Another major contributing factor to milk composition was the volume of milk expressed by the donor (Table 3). Transitional and mature stages of lactation were associated with higher mean volumes of milk expressed compared with colostrum. Compared with term mothers, we observed increased expression of milk in extremely preterm mothers, very preterm mothers and moderately preterm mothers. Furthermore, controlling for other variables, the mean concentrations of several proteins and peptides showed dependent inverse linear relationships with the volume of milk expressed, including LF, sIgA, sCD14 and HBD1. The volume of milk expressed at sample donation was higher in mothers with measurable HD5. In addition, we observed that the volume of milk expressed at sampling time points was significantly higher in multiparous individuals compared with primiparous mothers.

Importantly, preterm birth resulted in statistically significant increases in the concentrations of immune proteins after adjusting for other variables. Compared with term mothers’ milk, the mean concentration of LZ increased in extremely preterm and very preterm mothers’ breast. In addition, compared with term mothers, the concentration of HBD1 was higher in moderately preterm breast milk, and very preterm mothers had increased sCD14 compared with term mothers’ milk.

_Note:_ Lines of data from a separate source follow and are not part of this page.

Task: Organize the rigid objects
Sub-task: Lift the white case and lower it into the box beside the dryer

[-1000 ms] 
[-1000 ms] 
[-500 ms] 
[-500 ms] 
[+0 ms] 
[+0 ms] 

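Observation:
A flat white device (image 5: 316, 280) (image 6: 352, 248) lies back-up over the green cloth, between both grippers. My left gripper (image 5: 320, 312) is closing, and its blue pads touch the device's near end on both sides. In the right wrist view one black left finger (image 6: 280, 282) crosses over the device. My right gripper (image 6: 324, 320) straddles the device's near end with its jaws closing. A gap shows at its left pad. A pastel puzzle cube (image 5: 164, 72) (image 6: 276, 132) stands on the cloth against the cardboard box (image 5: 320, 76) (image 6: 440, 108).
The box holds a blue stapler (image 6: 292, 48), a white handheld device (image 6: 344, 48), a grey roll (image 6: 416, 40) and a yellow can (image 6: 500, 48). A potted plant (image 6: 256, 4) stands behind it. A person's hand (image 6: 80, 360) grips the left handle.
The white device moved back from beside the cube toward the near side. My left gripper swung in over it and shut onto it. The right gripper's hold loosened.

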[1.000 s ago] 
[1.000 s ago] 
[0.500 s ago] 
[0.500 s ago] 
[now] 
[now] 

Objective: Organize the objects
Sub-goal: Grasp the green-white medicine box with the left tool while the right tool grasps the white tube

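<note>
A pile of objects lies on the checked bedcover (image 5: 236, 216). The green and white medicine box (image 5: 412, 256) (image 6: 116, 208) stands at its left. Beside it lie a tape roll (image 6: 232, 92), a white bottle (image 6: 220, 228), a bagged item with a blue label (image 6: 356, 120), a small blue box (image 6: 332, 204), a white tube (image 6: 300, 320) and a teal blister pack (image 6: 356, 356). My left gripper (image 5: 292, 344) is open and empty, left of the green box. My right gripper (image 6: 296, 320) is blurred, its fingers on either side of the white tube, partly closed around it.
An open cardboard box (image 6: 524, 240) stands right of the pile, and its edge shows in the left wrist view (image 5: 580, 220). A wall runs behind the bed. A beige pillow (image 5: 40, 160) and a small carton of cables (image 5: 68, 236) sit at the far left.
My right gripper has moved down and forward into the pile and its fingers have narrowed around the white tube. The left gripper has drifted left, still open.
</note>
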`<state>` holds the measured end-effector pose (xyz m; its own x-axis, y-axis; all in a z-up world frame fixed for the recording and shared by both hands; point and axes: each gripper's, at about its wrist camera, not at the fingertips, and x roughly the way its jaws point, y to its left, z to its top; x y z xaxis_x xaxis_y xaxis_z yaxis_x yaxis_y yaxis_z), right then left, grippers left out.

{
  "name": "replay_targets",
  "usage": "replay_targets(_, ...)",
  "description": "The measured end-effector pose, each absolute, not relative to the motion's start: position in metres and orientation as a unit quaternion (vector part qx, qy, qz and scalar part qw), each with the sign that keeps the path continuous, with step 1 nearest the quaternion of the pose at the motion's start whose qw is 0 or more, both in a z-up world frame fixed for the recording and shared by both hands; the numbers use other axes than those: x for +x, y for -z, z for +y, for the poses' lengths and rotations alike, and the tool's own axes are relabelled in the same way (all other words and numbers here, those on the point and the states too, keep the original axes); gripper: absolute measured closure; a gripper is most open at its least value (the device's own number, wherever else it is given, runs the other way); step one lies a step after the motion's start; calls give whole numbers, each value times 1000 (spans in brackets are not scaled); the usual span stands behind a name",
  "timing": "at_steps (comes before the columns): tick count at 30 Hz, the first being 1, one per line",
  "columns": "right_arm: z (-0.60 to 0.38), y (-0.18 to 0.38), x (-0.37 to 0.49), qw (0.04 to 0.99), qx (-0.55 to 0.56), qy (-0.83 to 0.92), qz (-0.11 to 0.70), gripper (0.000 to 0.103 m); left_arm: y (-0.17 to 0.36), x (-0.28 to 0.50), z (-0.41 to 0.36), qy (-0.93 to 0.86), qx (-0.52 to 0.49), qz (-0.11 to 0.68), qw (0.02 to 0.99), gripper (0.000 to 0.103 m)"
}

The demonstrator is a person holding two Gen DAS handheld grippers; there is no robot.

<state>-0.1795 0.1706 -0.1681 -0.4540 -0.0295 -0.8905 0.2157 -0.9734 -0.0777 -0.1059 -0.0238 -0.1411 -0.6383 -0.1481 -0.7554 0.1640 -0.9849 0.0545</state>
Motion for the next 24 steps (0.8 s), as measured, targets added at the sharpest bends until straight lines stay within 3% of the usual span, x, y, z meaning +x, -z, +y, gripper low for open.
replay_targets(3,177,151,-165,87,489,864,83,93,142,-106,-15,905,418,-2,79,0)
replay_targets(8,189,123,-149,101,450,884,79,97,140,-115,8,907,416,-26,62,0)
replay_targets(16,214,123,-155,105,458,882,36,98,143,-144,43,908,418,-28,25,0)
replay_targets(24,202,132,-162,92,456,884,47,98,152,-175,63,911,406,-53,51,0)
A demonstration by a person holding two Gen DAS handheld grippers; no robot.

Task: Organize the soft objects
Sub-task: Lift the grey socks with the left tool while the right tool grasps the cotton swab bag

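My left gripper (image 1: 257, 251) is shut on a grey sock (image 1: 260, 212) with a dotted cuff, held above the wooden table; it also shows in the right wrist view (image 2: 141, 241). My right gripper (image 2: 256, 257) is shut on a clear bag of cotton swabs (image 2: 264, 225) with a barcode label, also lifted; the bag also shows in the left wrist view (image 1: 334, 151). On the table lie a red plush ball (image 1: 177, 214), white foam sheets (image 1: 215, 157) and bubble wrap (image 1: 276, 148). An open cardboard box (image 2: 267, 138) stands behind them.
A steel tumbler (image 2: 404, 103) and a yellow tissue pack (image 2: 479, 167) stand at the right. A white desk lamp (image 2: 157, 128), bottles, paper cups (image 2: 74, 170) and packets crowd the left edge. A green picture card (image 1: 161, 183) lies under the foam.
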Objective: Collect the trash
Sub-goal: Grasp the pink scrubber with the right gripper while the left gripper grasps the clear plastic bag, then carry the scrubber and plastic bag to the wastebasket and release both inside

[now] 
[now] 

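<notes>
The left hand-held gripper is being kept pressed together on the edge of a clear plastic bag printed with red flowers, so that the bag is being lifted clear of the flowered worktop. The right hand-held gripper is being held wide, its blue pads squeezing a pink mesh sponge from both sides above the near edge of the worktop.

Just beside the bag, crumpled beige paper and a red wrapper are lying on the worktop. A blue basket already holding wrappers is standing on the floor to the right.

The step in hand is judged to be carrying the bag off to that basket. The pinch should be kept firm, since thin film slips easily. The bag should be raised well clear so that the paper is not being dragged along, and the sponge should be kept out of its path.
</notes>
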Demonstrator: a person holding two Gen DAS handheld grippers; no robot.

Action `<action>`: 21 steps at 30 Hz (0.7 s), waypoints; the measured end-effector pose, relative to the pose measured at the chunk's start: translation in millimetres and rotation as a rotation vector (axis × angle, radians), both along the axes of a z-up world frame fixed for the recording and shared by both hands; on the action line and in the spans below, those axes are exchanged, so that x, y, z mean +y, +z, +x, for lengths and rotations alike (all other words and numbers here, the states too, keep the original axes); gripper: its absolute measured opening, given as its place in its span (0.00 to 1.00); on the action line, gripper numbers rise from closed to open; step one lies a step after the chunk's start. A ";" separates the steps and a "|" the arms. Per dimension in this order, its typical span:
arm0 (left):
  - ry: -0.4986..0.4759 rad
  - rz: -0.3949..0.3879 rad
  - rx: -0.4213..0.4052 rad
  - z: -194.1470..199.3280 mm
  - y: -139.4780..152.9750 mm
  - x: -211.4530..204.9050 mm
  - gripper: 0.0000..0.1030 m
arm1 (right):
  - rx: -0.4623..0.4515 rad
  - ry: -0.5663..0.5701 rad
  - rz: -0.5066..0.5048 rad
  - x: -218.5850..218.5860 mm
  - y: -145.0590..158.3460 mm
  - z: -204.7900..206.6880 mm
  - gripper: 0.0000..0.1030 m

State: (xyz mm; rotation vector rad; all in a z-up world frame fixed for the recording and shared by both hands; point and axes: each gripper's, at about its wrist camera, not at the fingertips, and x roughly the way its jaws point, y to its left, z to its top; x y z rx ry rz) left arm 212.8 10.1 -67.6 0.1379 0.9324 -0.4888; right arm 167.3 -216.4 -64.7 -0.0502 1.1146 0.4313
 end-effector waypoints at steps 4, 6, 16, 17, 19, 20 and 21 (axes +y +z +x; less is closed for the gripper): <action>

Giving birth by caesarean section was associated with higher breast milk levels of HBD2 compared with vaginal delivery (β=6·8; 95 % CI 2·71, 16·96; P<0·001). The presence of (mostly non-mastitic) maternal infections significantly reduced the odds of IL-6 detection, and in IFN-γ a similar effect was observed, but this was not statistically significant. The concentrations of total protein, LF and sCD14 were lower in multiparous mothers after adjusting for other parameters.

Discussion

There are limited data available on the immunological composition of preterm milk, particularly in extremely preterm mothers, although understanding the variation in the levels of protective antimicrobial and immunological factors in preterm breast milk is important to optimise feeding guidelines and to harness their use in future interventions to protect against inflammatory diseases such as sepsis( Reference Neville, Anderson and McManaman 45 ). This study aimed to determine the levels of AMPs, PRR and cytokines in preterm and term mothers’ colostrum, transitional and mature milk, in the context of relevant clinical parameters commonly associated with preterm birth. We found that the concentrations of immune proteins are highest in colostrum and lowest in mature milk, and that the concentrations of some AMPs, PRR and TGF-β2 in colostrum and transitional milk are higher in preterm mothers’ milk than in term mothers’ milk. Although minor effects of maternal infection and caesarean section birth were found for individual factors, these made little difference to milk composition relative to the stage of lactation, the volume of milk expressed, parity and prematurity in multivariate models.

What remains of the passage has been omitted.